What to produce
Please copy exactly the lines that run from the start of the entries to the line containing "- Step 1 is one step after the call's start", inclusive.

————————

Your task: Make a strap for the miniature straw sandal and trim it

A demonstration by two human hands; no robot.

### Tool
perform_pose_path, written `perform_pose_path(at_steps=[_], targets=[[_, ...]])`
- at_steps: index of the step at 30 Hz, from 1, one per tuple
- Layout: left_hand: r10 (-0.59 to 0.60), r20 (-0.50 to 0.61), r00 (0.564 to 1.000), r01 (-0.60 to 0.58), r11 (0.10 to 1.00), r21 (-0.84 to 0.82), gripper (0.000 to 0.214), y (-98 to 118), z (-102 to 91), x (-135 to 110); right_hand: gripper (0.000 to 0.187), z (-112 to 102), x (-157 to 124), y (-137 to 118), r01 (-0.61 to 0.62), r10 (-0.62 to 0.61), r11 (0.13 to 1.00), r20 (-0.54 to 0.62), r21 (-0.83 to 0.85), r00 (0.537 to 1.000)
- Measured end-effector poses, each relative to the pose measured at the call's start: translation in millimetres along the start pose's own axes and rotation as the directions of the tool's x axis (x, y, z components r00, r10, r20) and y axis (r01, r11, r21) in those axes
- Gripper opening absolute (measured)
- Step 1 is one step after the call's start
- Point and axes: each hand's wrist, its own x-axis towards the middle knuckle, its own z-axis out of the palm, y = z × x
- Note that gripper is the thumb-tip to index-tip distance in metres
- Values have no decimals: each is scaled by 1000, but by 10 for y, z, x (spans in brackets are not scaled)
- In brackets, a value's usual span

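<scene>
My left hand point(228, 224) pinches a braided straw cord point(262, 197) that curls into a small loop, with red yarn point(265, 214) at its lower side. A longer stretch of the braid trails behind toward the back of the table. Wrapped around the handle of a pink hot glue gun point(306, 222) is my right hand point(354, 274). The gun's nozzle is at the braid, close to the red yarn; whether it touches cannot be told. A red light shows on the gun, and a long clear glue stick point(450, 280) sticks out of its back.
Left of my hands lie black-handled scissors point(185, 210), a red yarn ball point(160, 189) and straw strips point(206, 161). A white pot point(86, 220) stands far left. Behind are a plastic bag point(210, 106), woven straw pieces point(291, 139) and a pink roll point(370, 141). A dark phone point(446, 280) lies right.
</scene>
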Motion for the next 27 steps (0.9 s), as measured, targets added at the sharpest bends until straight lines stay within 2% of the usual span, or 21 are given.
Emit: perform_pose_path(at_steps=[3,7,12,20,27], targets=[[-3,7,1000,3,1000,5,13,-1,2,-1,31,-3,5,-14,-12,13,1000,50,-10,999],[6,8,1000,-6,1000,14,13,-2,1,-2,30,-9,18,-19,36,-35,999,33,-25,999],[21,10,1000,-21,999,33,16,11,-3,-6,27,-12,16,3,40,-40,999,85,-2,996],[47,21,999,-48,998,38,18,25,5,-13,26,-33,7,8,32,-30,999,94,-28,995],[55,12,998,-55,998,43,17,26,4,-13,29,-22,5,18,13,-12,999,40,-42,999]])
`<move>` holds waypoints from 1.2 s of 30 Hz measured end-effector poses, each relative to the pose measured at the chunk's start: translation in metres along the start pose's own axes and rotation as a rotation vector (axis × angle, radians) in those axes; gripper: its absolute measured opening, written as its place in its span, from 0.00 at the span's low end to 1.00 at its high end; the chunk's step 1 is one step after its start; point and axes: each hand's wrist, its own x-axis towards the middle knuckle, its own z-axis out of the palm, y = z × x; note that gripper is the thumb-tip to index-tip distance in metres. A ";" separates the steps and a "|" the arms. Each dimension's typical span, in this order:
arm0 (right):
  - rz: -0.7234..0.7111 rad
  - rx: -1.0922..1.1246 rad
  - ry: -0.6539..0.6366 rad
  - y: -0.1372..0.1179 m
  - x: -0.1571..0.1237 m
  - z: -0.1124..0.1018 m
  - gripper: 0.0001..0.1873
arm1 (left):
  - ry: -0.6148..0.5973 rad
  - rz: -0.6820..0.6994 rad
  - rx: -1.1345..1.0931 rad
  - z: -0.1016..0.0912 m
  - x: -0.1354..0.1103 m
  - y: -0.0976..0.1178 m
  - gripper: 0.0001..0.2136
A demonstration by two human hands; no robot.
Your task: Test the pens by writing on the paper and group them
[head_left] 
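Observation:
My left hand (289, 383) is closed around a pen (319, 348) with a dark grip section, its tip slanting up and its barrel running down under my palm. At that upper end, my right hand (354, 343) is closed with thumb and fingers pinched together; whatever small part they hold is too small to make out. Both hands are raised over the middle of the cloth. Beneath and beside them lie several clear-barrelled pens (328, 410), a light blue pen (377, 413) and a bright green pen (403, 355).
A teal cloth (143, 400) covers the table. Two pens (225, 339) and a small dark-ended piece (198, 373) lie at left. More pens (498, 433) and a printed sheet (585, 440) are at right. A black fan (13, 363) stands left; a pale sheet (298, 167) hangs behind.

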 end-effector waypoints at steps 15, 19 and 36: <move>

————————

Response to the exercise
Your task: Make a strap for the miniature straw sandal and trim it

A demonstration by two human hands; no robot.

### Tool
perform_pose_path, written `perform_pose_path(at_steps=[_], targets=[[_, ...]])`
- at_steps: index of the step at 30 Hz, from 1, one per tuple
- Layout: left_hand: r10 (-0.59 to 0.60), r20 (-0.50 to 0.61), r00 (0.564 to 1.000), r01 (-0.60 to 0.58), r11 (0.10 to 1.00), r21 (-0.84 to 0.82), gripper (0.000 to 0.214), y (-98 to 118), z (-102 to 91), x (-135 to 110); right_hand: gripper (0.000 to 0.187), z (-112 to 102), x (-157 to 124), y (-137 to 118), r01 (-0.61 to 0.62), r10 (-0.62 to 0.61), r11 (0.13 to 1.00), r20 (-0.54 to 0.62), r21 (-0.83 to 0.85), r00 (0.537 to 1.000)
- Measured end-effector poses, each relative to the pose measured at the call's start: translation in millimetres along the start pose's own axes and rotation as the directions of the tool's x axis (x, y, z components r00, r10, r20) and y axis (r01, r11, r21) in those axes
- Gripper opening absolute (measured)
- Step 1 is one step after the call's start

What the exercise required is now done.